Bruce is no stranger to helping others. She’s previously worked in Australia with the children’s charity Barnardos for 15 years and has spent the last three working as a social and youth worker with pregnant teenage girls for the Red Cross.

“It’s my passion. It’s really hard to explain (but) when God moves your heart, you just have to respond.”

Bruce says she’s found working at Agape a struggle sometimes and that it has been difficult to explain to people back home why she’s uprooted not only herself, but her son, and travelled to a country thousands of kilometres away.

Then there’s the heat and the need to finance her stay. “Some days you think ‘Oh, it’s really hot, it’s like 40 degrees and the air conditioning’s not working in the car and we’ve got no air-con at home’ so you leave home hot and bothered and think, why am I here?” she says.

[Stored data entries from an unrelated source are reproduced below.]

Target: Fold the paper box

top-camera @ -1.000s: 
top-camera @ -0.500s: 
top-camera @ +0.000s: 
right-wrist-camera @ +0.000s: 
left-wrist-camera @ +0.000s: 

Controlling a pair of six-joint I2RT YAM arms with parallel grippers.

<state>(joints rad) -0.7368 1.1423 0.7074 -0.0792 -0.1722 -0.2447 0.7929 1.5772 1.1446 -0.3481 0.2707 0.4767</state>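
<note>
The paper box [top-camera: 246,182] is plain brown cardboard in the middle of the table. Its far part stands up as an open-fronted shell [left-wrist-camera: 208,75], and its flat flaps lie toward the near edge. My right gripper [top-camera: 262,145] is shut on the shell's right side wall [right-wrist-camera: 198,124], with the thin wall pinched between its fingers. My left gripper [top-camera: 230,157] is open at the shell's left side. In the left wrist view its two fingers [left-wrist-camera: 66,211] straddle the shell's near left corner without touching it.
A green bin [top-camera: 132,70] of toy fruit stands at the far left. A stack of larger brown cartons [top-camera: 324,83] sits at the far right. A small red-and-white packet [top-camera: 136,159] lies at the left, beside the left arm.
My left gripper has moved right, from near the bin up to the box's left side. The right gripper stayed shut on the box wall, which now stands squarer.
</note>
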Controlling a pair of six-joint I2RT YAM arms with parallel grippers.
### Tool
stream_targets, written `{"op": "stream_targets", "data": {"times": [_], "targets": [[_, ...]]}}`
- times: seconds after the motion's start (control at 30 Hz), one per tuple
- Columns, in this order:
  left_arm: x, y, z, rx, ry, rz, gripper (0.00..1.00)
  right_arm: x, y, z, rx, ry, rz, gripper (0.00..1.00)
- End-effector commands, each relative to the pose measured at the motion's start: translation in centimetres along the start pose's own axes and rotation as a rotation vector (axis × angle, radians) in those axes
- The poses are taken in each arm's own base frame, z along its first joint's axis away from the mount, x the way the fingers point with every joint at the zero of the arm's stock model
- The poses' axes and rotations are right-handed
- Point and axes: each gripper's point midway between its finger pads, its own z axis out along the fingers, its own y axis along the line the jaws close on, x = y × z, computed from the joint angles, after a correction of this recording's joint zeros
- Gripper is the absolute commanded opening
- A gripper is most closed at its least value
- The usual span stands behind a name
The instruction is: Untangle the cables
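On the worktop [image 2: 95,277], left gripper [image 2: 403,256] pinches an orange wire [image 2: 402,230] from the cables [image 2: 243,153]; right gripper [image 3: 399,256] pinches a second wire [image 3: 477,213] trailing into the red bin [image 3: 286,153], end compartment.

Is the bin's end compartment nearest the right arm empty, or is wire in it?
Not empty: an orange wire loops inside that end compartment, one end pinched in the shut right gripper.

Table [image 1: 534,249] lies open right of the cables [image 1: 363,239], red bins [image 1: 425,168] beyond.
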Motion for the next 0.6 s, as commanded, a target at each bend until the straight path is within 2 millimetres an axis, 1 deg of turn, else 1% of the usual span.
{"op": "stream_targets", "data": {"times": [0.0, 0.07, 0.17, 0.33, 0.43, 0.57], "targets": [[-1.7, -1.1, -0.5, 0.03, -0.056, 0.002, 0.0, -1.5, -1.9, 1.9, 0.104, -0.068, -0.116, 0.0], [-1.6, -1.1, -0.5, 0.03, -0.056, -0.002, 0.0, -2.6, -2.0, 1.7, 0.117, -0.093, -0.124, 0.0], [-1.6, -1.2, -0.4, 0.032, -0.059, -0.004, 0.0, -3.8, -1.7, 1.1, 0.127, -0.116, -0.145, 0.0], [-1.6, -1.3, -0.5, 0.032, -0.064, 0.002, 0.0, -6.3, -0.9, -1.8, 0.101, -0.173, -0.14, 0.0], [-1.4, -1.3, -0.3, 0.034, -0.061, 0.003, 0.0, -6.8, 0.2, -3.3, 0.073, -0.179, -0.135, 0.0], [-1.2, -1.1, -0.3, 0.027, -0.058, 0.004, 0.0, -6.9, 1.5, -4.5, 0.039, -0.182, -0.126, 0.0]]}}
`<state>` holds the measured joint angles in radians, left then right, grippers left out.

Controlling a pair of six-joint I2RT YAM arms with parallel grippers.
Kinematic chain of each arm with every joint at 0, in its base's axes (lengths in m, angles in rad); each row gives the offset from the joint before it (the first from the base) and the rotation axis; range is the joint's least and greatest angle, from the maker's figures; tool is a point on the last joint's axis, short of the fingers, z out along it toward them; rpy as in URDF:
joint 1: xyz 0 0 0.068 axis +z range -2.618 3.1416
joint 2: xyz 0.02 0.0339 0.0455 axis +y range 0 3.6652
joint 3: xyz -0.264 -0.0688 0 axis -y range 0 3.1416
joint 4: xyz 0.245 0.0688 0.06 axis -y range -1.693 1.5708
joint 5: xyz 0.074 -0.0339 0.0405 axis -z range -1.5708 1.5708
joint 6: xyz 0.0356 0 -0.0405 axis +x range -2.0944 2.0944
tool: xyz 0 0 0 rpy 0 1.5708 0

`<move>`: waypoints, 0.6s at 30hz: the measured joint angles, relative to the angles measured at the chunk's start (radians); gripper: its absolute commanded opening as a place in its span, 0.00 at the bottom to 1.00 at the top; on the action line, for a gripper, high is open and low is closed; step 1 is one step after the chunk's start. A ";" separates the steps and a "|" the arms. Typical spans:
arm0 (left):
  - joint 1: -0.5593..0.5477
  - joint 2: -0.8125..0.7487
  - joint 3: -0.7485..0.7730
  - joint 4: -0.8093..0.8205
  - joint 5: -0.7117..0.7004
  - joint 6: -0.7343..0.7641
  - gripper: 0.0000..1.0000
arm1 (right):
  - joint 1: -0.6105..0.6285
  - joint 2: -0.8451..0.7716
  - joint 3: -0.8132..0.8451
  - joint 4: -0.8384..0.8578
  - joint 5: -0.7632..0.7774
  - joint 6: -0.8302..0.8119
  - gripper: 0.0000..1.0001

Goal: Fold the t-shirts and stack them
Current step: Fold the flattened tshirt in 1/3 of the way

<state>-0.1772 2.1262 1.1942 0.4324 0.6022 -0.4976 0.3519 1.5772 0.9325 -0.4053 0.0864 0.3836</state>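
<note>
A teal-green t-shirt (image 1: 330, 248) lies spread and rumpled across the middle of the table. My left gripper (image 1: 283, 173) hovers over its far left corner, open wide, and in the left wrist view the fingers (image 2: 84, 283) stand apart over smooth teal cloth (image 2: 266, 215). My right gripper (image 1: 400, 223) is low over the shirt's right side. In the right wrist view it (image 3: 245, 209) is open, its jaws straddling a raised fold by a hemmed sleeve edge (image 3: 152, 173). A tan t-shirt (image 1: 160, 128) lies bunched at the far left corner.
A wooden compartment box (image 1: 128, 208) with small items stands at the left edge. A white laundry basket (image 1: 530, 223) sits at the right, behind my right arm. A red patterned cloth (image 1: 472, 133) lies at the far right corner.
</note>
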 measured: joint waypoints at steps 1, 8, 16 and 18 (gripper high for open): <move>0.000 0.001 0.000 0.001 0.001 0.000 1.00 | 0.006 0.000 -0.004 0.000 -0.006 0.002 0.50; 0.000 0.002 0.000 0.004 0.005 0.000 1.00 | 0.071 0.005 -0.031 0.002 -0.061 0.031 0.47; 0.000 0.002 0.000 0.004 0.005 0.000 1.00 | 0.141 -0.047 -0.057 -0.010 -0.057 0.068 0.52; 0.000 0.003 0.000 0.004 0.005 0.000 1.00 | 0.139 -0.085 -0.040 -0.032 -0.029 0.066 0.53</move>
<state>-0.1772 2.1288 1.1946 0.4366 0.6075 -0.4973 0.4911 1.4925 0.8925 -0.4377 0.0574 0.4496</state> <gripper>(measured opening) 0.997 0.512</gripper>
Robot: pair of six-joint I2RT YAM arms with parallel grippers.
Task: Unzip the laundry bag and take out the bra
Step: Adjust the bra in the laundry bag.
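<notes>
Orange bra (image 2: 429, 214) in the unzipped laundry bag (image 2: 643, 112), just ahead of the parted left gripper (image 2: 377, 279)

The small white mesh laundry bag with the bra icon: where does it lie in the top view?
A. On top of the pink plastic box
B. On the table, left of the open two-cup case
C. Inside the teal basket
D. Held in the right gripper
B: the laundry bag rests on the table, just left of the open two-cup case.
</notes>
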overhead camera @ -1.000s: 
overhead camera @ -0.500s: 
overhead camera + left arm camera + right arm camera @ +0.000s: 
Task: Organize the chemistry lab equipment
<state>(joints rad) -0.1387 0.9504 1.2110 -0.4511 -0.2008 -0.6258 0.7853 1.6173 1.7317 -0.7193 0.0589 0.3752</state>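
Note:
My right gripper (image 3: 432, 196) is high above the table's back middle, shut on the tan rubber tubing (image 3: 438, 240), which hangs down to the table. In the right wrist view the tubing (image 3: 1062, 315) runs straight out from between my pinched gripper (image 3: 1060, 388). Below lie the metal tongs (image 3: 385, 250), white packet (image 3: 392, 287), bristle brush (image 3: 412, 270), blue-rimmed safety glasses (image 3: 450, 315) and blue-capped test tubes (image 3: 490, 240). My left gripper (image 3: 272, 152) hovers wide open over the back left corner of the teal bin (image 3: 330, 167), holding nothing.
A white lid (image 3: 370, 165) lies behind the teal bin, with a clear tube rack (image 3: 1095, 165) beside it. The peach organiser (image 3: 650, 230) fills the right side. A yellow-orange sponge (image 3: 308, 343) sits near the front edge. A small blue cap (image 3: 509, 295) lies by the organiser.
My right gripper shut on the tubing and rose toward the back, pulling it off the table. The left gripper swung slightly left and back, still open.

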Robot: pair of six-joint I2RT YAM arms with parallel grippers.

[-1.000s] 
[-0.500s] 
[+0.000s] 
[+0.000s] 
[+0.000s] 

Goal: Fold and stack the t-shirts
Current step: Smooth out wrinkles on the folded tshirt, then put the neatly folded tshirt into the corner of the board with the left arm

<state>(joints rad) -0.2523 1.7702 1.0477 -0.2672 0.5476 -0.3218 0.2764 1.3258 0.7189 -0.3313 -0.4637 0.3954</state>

“And you walk in the door and then the kids come running up to you...and give you this big smile and hug and kiss and you just think, ‘Ah, that’s why I’m here’.”

As well as accomodation for the children, Agape also provides accomodation for mothers who are dying of AIDS to enable them to remain close to their children while they die. They’re also building a school on the site so that children don’t have to suffer the stigma that usually accompanies being an AIDS sufferer whether it be from students in the schoolyard or teachers in the classroom.

While sickness and death are constant at Agape, Bruce says there is much joy and happiness at the home - a point which can be witnessed in the sounds of children laughing in the background as we speak.

“Even when a child does die, the children - because they’re told about Jesus and how much Jesus loves them - they’re not afraid of dying....And their acceptance, it’s so childlike so that helps us as well.”

Yet there are also positive outcomes to celebrate. Bruce recalls one baby boy who, as well as suffering from AIDS, had white hair as a result of malnutrition. Given his state of health - and despite the possibility that children under two can move from being HIV positive to negative - staff at the home at not expected him to recover. But against the odds he had survived and thrived and moved to a state of being HIV negative.

As we prepare to leave, the staff at Agape are preparing for another day.

“Avis was just telling me tomorrow we’ve got a ninth month old coming in, and a four year old coming in whose mother died two days ago and her father had already died,” says Bruce. “She probably could be unwell...who knows what the future holds for them.”